Specify the PowerShell script you want to run.

SolarWinds recommends that you always review the Script Body to check for malicious code. Custom scripts you create or download from THWACK are not part of the SolarWinds software purchased from SolarWinds. Your organization should internally review and assess to what extent PowerShell scripts will be incorporated into your environment. You elect to utilize custom scripts at your own risk, and you will be solely responsible for the incorporation of the same, if any. For details, see Use PowerShell in SAM.

SolarWinds does not recommend the use of Clear-Host methods in PowerShell scripts. Click here for details.

If a script includes PowerShell commands that require valid credentials for the SolarWinds Platform server and target servers (such as Get-WmiObject), use the ${CREDENTIAL} variable, as shown in this example:

$avg = Get-WmiObject win32_process -ComputerName '${IP}' -Credential '${CREDENTIAL}' | Where-Object {$_.Name -eq "lsass.exe"} | Measure-Object -property ReadOperationCount -Average;

Some PowerShell commands (such as Get-WmiObject as shown in the example above) require the ${CREDENTIAL} variable. The user name from the specified Credential for Monitoring is stored automatically in the ${CREDENTIAL} variable for you by the monitor. As a result, the ${CREDENTIAL} variable should not be placed in the Script Arguments field, since it is set automatically. When the script is run by PowerShell, it prompts for a password. The monitor automatically provides the password from the specified Credential for Monitoring.

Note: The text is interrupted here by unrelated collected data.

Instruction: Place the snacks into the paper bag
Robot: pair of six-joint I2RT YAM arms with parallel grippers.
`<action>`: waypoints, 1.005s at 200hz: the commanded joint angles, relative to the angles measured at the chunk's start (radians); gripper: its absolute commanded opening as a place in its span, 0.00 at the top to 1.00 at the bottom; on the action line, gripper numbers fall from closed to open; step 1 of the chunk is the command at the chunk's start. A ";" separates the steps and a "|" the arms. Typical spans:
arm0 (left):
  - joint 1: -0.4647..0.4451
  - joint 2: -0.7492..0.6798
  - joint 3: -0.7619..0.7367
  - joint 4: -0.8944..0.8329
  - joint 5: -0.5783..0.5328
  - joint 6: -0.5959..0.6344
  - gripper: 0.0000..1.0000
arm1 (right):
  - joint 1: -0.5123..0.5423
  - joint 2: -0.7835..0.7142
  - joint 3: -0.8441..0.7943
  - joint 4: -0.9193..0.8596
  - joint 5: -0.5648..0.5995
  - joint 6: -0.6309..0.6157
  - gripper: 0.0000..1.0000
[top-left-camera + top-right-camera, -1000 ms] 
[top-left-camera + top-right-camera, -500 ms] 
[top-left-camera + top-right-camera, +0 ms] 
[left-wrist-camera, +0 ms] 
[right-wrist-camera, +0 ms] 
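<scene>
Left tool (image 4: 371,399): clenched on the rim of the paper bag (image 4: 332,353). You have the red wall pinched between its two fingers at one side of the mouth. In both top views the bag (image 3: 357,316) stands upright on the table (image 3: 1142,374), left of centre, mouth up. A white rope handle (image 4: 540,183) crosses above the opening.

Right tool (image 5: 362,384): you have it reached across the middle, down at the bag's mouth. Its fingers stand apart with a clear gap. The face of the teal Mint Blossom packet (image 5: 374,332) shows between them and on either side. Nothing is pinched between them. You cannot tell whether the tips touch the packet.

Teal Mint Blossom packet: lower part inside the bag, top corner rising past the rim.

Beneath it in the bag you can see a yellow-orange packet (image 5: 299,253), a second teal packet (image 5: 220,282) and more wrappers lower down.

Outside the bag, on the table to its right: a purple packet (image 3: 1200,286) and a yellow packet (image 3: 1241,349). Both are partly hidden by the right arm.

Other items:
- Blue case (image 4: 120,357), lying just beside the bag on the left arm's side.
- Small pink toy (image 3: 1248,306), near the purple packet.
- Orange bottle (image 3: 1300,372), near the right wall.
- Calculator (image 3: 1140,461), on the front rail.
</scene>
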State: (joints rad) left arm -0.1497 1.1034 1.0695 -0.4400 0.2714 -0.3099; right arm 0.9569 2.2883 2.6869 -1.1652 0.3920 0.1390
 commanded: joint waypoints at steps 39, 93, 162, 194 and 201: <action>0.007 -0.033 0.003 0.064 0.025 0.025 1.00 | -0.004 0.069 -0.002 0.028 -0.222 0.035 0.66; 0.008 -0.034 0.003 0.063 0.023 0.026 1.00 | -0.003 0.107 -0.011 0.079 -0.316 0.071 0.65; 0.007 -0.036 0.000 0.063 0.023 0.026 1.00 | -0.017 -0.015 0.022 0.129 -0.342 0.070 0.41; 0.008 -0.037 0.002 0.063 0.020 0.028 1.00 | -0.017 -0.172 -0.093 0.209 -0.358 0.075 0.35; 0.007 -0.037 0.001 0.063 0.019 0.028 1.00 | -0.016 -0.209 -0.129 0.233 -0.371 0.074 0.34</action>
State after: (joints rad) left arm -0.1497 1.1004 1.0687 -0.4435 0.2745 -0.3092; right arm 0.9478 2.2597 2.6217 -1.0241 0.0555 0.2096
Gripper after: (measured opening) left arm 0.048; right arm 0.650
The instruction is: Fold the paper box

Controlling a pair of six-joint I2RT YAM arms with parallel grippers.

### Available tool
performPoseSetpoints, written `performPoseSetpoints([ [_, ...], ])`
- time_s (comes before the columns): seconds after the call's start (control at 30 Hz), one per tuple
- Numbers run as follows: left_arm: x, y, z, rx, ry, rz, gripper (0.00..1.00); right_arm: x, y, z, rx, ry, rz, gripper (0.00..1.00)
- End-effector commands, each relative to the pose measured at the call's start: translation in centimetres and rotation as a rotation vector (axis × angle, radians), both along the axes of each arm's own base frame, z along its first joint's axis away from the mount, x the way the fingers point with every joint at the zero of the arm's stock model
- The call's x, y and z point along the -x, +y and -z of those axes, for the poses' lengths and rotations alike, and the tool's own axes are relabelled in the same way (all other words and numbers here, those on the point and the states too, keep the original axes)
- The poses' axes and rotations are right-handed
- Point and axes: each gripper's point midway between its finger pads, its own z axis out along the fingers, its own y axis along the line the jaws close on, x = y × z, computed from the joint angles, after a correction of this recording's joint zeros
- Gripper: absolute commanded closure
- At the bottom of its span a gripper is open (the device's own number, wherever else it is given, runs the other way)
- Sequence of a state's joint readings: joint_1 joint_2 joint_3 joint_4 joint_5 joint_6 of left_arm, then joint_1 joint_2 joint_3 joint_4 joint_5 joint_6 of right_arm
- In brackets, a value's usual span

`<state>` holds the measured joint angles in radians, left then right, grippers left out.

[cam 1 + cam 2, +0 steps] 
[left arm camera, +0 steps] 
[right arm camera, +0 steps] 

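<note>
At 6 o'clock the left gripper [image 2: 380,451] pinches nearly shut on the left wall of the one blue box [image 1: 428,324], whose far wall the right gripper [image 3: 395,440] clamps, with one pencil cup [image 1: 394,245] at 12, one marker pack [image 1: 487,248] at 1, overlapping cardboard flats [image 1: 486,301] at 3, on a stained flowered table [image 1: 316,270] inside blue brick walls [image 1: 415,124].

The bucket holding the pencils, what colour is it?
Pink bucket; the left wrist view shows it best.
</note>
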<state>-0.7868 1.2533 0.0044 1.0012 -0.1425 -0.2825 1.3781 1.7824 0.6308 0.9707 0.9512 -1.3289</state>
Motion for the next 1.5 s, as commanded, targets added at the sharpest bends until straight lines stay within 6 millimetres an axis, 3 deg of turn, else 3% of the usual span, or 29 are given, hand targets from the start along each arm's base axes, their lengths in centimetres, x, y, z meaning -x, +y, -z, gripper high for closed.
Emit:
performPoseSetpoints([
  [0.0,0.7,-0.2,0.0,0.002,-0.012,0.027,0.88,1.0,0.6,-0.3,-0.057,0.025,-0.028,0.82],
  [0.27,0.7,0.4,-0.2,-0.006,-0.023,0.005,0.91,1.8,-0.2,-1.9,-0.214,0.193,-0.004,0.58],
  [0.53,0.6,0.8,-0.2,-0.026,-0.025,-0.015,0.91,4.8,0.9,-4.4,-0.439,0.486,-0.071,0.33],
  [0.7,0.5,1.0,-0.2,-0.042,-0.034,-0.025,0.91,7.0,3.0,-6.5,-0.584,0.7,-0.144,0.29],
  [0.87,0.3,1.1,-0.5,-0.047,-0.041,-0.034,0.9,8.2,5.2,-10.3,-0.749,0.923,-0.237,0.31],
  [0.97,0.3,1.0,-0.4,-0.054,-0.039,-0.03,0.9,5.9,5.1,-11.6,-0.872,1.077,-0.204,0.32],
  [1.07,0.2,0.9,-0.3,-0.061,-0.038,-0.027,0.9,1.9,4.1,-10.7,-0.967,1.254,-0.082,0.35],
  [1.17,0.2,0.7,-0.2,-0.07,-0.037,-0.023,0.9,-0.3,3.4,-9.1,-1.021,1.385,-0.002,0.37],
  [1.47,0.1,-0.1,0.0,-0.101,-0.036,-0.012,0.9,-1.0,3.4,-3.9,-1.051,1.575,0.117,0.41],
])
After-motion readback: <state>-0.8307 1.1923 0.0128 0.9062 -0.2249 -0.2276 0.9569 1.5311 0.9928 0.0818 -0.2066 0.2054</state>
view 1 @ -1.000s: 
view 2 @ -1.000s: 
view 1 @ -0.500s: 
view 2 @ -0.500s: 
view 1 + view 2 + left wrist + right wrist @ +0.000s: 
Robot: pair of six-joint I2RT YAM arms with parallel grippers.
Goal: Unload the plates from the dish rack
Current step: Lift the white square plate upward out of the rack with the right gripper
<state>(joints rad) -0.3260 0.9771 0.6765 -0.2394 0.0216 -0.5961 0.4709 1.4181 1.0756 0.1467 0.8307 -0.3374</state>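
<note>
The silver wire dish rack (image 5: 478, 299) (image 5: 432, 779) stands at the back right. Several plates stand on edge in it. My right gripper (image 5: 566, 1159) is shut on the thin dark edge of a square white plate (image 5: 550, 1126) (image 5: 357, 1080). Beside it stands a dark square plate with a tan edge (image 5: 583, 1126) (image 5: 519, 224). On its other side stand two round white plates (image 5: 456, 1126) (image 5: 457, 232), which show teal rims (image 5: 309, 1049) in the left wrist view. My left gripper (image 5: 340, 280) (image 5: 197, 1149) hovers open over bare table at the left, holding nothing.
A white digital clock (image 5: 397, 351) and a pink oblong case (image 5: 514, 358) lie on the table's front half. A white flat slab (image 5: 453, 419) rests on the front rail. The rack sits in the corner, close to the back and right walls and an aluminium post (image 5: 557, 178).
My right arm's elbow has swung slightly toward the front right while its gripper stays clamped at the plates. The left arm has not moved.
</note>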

Custom Properties can be passed by using the following format: ${Node.Custom.XXX} where xxx is the name of the custom property.

Scripts must report the status of the component monitor by exiting with the appropriate exit code, which determines what appears in the SolarWinds Platform Web Console. See Report status through exit codes

Script Arguments

Specify arguments to pass to the script. You may include the variable ${IP}, which is replaced by the IP address of the target node. Do not include variables that are stored automatically, such as the ${CREDENTIAL} variable.

Enter arguments in a comma-separated list.

For example: ${Component.ID},${Node.Caption},${IP},Dell.ChangeAuditor,Coordinator

User Notes

Add notes for reference, accessible by using the variable, ${UserNotes}.